One temporal distibution property grounds our present and past truths
                        Full Idea: Temporal distributional properties are fundamental - it is exactly the same property that is grounding the truth about how the bearer now is that is grounding truths about how the bearer was.
                        From: Ross P. Cameron (Truthmaking for Presentists [2011], 4)
                        A reaction: Some kind of slight of hand is going on here, though he does a nice job of confronting all possible objections. This is the sort of metaphysics you come up with when you stake everything on the dubious notion of a 'property'.
We don't want present truthmakers for the past, if they are about to cease to exist!
                        Full Idea: Whilst not logically inconsistent, it would be bad if it could now be true that ten years ago there was a sea battle, but that five years ago it wasn't true that five years before that there was a sea battle.
                        From: Ross P. Cameron (Truthmaking for Presentists [2011], 4)
                        A reaction: Nicely makes the point that you can't let the past rely on truthmakers in the present, if those truthmakers are about to go out of existence. So you need a sustained truthmaker, without giving up presentism. Enter 'temporally distributed properties'?
8. Modes of Existence / B. Properties / 3. Types of Properties
Being polka-dotted is a 'spatial distribution' property
                        Full Idea: Spatial distribution properties say how things are across a region of space, such as being polka-dotted.
                        From: Ross P. Cameron (Truthmaking for Presentists [2011], 3)
                        A reaction: I think the routine fallacy of inferring properties from predicates is buried here. We truthfully describe it as 'polka-dotted', but that doesn't mean we must reify polka-dottedness, and see it as a feature of the world. What is a 'jumbled' space?
9. Objects / E. Objects over Time / 2. Objects that Change
Change is instantiation of a non-uniform distributional property, like 'being red-then-orange'
                        Full Idea: What change is on the account being offered is to instantiate a non-uniform distributional property. Being red at one time and orange at a later time is to be analysed as instantiating the distributional property 'being red-then-orange'.
                        From: Ross P. Cameron (Truthmaking for Presentists [2011], 4)

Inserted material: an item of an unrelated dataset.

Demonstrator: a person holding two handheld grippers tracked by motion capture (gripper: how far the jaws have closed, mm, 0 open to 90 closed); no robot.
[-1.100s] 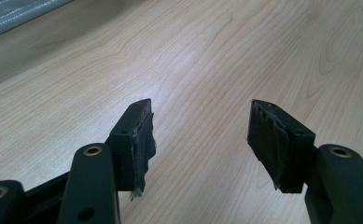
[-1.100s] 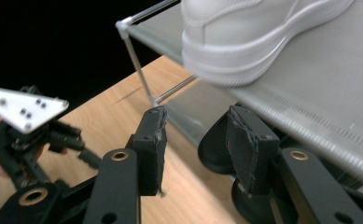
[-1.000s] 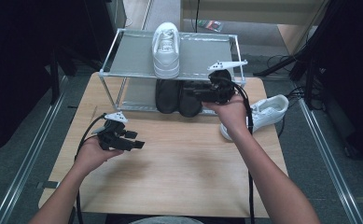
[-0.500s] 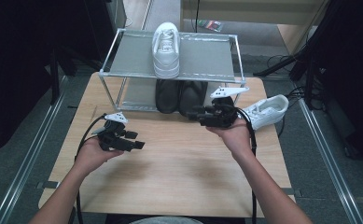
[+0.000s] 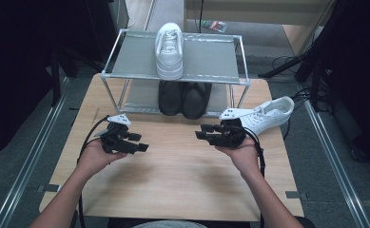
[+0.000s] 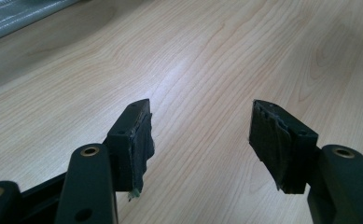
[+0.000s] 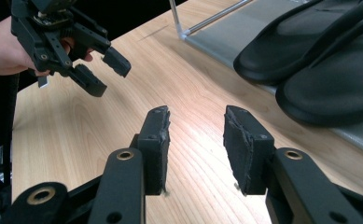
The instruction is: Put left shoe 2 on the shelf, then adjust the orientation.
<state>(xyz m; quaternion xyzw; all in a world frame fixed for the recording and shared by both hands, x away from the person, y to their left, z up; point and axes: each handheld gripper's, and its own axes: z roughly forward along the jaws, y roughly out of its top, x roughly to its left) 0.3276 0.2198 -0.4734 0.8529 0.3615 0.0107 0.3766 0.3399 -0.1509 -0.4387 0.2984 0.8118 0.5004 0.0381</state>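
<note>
The black shoes (image 5: 184,99) sit on the rack's (image 5: 125,66) lower shelf, heels hidden under the top shelf. The right claw (image 5: 202,131) hangs just before them, jaws apart and bare after closing slightly. The left claw (image 5: 142,142) is released over bare desk (image 5: 182,175).

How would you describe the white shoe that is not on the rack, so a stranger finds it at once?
Start at the metal rack at the table's far edge. Look just past its right legs: a white shoe lies on the bare table, near the right edge. The other white shoe stands on the top shelf, and the black pair sits below.
</note>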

                        A reaction: One of those moments when you begin to doubt whether 'being analysed' successfully actually adds much to our wisdom. His property sounds suspiciously 'gruesome' - i.e. subject to the vagaries of how we chose to describe the thing.
27. Natural Reality / D. Time / 3. Parts of Time / c. Intervals
Surely if things extend over time, then time itself must be extended?
                        Full Idea: If there are temporally extended entities - and there are - then there must be extended regions of time for those entities to extend in. Hence presentism is false.
                        From: Ross P. Cameron (Truthmaking for Presentists [2011], 4)
                        A reaction: [Cameron is playing devil's advocate] Something has to be weird here, and I take it to be the fact that the past no longer exists, and yet it is fixed and supports truths. Get over it. My childhood has gone. Totally. Irrevocably.